By letting x=5^y, show that the equation p5^y + 5^-y = 5 can also be written as px^2-5x+1 = 0
p5^y + 5^-y = 5
p5^y + 1/5^y = 5
now replace
px + 1/x = 5
times x
px^2 + 1 = 5x
px^2 - 5x + 1 = 0
which is what we want
To show that the equation p(5^y) + (5^(-y)) = 5 can be written as px^2 - 5x + 1 = 0, we will use the substitution x = 5^y.
1. Start with the given equation: p(5^y) + (5^(-y)) = 5.
2. Substitute x = 5^y: p(x) + 1/x = 5.
3. Multiply through by x to clear the denominator: px + 1 = 5x.
4. Subtract 5x from both sides: px - 5x + 1 = 0.
5. Rearrange the terms: px^2 - 5x + 1 = 0.
We have now shown that the equation p(5^y) + (5^(-y)) = 5 can indeed be written as px^2 - 5x + 1 = 0 by substituting x = 5^y.
To show that the equation p5^y + 5^-y = 5 can also be written as px^2 - 5x + 1 = 0, we can substitute x = 5^y into the equation and simplify.
Let's start by substituting x = 5^y into the equation p5^y + 5^-y = 5:
p(5^y) + (5^(-y)) = 5
Since x = 5^y, we can replace 5^y with x in the equation:
px + (5^(-y)) = 5
Now, we need to get rid of the term with 5^(-y) by expressing it in terms of x.

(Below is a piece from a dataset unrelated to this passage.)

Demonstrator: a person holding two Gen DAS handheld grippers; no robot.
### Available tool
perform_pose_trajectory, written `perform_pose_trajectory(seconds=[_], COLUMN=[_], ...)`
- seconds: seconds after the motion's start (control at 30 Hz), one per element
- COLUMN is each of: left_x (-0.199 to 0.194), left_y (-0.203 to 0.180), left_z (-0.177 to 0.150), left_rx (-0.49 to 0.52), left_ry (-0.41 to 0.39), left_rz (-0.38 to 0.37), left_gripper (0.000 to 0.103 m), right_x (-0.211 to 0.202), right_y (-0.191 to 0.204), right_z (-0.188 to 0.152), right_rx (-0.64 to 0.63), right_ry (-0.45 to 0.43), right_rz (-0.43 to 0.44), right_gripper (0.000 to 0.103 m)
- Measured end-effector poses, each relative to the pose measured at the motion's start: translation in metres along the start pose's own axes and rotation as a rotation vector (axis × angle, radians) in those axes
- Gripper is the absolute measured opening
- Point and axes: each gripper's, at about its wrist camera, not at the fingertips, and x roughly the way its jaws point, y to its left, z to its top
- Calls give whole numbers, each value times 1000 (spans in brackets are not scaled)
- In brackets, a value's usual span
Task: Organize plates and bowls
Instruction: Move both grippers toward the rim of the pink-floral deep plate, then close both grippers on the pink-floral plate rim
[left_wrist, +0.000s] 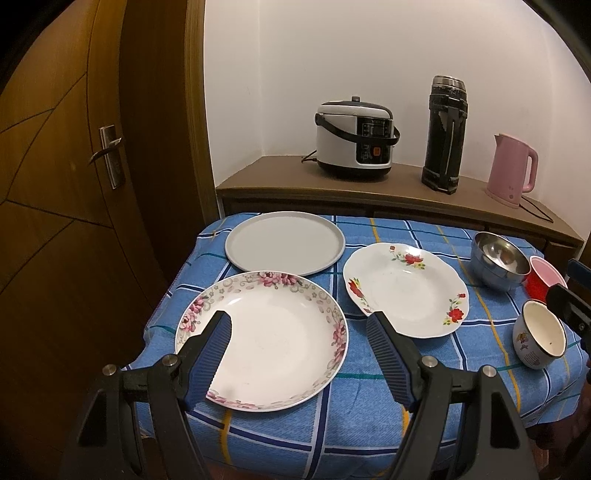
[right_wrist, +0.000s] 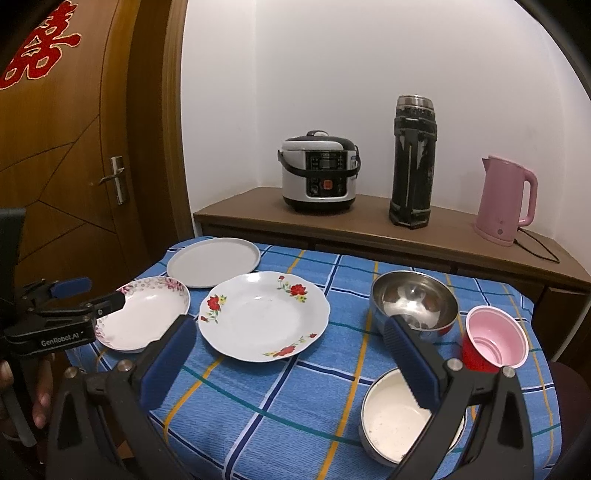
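Left wrist view shows nothing stacked yet: three plates (left_wrist: 280, 243) and three bowls (left_wrist: 498, 258) lie separately on the checked cloth (left_wrist: 369, 424), both the left gripper (left_wrist: 299, 321) and right gripper (right_wrist: 288, 328) spread wide, empty.

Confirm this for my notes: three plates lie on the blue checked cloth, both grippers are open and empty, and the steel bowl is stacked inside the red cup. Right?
Not quite. The steel bowl stands on the blue checked cloth beside the red cup, not inside it; the right wrist view shows this. The three plates and the open, empty left gripper and right gripper are correct.
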Motion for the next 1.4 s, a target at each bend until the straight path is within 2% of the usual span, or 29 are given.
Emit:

Notice that 5^(-y) is the same as (1/5)^y. Since we have x = 5^y, we can write (1/5)^y as (1/5)^x:
px + (1/5)^x = 5
Now, let's simplify the equation further. We can multiply each term by 5^x to eliminate the fractions:
px(5^x) + (5^x)(1/5)^x = 5(5^x)
This simplifies to:
px(5^x) + 1 = 5(5^x)
Next, we can rewrite 5 as (5^1) to get:
px(5^x) + 1 = (5^1)(5^x)
Using the rule of exponents that states when multiplying two terms with the same base, you add their exponents, we can simplify the right side of the equation:
px(5^x) + 1 = 5^(1+x)
Finally, we can write 5^(1+x) as (5^1)(5^x) using the same exponent rule:
px(5^x) + 1 = (5^1)(5^x)
Simplifying further, we have:
px(5^x) + 1 = 5^x+1
Now, let's rearrange the terms to get the equation in the desired form:
px(5^x) - 5^x + 1 = 0
Since x = 5^y, we can substitute x back into the equation, giving us:
p(5^y)(5^y) - (5^y) + 1 = 0
This simplifies to:
p(5^2y) - 5^y + 1 = 0
And finally, using the property that (5^2y) is the same as (5^y)^2, we get:
px^2 - 5x + 1 = 0
So, we have shown that the equation p5^y + 5^-y = 5 can also be written as px^2 - 5x + 1 = 0 by substituting x = 5^y and simplifying the expression.